Her sweet breath on the back of my neck.
Jane?
He cries softly and looks me in the face, presses his extended middle finger to the glass. Fuck you.
When the police put him in handcuffs on the sidewalk in front of our house, he hangs his head and glares up at me, standing in the window. Slowly, he shakes his head back and forth, shrugs, and mouths words I can’t hear.
I know she’s in there, he seems to say.
I am Stendhal and the Figure in Blue is Florence.
***
Later.
Before Sean goes to sleep beside his beautiful wife, he sends a photo of the three of us—Julia, Sean, and me—on the library porch. It is sunset and the white clapboard behind us bears our crooked shadows. We are laughing at god knows what. Laughing, laughing—each of us looking in a different direction. Imagining: what?
What did I imagine so terrifying that I had to call the police? A welterweight too sad and drunk to stand on his own two feet, let alone threaten life or limb?

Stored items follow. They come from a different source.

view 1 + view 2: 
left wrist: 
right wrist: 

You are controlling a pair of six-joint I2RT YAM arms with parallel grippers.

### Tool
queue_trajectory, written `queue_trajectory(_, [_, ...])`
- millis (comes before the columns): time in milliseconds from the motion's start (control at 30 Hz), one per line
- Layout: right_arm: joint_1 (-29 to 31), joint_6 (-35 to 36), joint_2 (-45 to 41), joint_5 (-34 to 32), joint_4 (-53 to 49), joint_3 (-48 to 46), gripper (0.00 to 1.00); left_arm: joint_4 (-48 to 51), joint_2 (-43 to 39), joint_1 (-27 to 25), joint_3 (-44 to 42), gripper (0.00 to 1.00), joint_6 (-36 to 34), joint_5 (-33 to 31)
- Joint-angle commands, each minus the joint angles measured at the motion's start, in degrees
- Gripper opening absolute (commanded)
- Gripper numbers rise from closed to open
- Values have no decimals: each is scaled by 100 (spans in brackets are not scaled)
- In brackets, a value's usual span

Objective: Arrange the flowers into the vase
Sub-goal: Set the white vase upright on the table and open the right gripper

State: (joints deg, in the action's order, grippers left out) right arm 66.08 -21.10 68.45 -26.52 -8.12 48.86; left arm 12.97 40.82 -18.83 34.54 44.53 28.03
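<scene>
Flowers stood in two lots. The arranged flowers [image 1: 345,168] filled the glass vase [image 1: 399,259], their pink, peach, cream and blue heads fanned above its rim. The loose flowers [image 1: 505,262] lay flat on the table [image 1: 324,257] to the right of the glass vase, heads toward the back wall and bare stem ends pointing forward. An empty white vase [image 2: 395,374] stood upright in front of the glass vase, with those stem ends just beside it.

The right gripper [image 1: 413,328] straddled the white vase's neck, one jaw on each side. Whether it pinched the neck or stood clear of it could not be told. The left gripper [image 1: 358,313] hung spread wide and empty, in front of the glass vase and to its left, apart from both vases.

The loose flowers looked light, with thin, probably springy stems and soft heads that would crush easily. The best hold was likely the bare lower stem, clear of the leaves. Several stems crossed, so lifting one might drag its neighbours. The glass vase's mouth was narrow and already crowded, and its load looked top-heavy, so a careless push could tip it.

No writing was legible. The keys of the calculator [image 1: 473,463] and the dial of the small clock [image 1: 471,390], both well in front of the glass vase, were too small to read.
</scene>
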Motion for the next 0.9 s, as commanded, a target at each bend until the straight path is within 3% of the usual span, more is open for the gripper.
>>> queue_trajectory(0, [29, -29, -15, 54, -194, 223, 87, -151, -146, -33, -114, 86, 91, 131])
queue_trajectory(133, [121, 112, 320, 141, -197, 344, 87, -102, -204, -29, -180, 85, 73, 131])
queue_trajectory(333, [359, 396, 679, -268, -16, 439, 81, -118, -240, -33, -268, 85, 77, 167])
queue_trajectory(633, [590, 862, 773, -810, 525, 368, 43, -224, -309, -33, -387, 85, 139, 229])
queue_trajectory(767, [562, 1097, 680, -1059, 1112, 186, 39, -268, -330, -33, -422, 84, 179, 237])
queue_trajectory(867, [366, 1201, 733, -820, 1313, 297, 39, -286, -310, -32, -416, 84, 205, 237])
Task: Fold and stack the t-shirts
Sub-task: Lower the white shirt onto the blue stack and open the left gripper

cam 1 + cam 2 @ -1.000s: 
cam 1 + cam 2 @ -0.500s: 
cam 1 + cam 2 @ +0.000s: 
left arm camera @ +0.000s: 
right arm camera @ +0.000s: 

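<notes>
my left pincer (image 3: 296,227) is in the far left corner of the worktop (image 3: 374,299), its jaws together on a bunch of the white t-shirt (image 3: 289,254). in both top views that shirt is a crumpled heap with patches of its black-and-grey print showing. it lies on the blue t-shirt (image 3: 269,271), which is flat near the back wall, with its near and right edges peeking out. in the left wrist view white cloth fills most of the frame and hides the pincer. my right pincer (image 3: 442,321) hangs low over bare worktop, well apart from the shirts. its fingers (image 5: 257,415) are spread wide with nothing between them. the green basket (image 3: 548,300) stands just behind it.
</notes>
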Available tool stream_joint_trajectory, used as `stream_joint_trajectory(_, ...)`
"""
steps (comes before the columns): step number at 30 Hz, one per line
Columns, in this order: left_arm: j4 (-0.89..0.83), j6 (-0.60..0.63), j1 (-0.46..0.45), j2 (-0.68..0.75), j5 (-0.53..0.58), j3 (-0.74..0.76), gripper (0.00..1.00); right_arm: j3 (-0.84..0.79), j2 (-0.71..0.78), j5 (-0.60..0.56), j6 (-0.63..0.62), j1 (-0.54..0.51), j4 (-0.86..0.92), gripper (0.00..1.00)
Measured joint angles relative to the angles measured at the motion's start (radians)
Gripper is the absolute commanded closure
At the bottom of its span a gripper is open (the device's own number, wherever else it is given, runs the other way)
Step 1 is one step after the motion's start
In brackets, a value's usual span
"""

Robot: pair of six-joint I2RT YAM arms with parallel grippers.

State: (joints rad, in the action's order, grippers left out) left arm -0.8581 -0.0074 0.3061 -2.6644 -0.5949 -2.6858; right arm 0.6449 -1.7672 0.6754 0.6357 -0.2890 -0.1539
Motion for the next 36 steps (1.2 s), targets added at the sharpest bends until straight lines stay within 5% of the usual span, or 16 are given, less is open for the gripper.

What I do not say to the man who sleeps in my bed: Turn me inside out to find my own little six-winged seraph carved into my body; a girl-child; a work of art.
I see things, too.
The day the man proposed, he led me to the shores of Lake Champlain, where all around us the sky and fields and mountains and sun and clouds and even the patient, humming moon looked on, and he entered the lake and knelt, his body submerged in the body of the earth, and he held up his hands in offer. It was not so much a proposal of marriage, as it was a request to keep close and tender for all the days and nights through which we will hurl through space, in this form or others, mere parts of a sacred whole.
The Figure in Blue went in search of himself.
Only—
I realize now what I recognized in his face: a reckoning with the limitations of the body. The ways in which we can’t get out and you can’t come in.
Everywhere, evidence of our efforts. We go crazy trying. Grasping at gold threads strung heart heart.
The man in my bed turns off the light and I reach for him in the dark.